My earlier posts in this series discussed the importance of getting good legal advice, of understanding the function of trademarks, and of deciding whether your marketing plans require exclusivity on the name.   I also have discussed the strategic value of coming up with a list of potential name candidates and of having your name candidates consumer tested and searched for potential conflicts. 

My most recent posts discussed the value of filing trademark applications and registering appropriate domain names to reserve your narrowed list of name candidates.  The next steps are big ones, and they go hand-in-hand with one another. 

...And away we go!!! Brand rollout is an exciting event, no?

Step 9:  Rollout Your New Brand

The last thing you want is a last-minute snag related to your brand name that delays or prevents your scheduled roll out of the new product or service.  But if you have followed the steps recommended in the preceding posts in this series, and paid close attention to your attorney’s advice and recommendations, the way should now be clear for your rollout!

Brand rollout can be within the narrower confines of a test market, or as often occurs, an introduction of your brand to the consumer world at large.  Either way, rollout is a science in itself, and I am not an expert in the planning, preparations, tactical decisions, timing and related issues that form the process.   Those are the realm of the marketer.  There are resources and firms available, however, if you want to educate yourself or engage assistance.

One trademark-related point here:  if you have filed your trademark applications on an “intent-to-use” basis, you need not wait for the registrations to issue before rolling out your product.  In fact, you’ll need to demonstrate that you’ve begun actual use in real-life commerce before your registrations CAN issue.

 Brand rollout is an exhilarating moment.  You are unleashing your creation at last, upon a waiting world!  Of course, there are responsibilities that flow from this exciting prospect. 

Careful policing leaves your brand as sturdy as a brick.. uh, whatever.

Step 10:  Monitor the Marketplace and Police Against Infringements

Just getting your product or service to the marketplace is not the end of the road.  You’ll need to monitor the marketplace on an ongoing basis, watching for the use of confusingly similar names by your competitors.  Brand rollout is a particularly sensitive time in this regard, but the obligation extends throughout the life of your brand.

When an infringement appears, you must be diligent about taking action to enforce your rights and stop the infringing use.  If you fail to do so, you run the risk of losing your exclusive rights in the brand.

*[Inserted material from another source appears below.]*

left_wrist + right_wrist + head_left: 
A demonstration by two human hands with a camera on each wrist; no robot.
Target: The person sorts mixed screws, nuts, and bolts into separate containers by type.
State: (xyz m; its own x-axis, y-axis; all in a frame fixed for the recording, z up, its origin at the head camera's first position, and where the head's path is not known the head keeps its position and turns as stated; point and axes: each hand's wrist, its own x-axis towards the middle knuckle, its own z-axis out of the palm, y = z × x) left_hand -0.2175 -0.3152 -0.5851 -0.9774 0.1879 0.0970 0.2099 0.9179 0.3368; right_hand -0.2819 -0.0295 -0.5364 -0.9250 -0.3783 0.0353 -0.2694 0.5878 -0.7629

Here again is a place where your experienced trademark practitioner can be of great assistance.  If you would prefer to focus your time and efforts on actually doing business, your attorney can connect you with firms that will monitor the marketplace, the Internet and the U.S. Patent and Trademark Office on your behalf, watching for potentially infringing marks. 

It’s also been my experience that as a brand’s following grows, loyal purchasers can be a useful source of marketplace intelligence.  I’ve often learned about a previously-unknown infringement from an indignant brand loyalist.

Your attorney also can and should prepare any challenge or “cease and desist” letters you send out to infringers.  An ill-considered or badly written challenge letter can whip around on you and actually create legal issues for your own brand.  Such letters require careful investigation and preparation, in order to maximize their effect and minimize your own risk.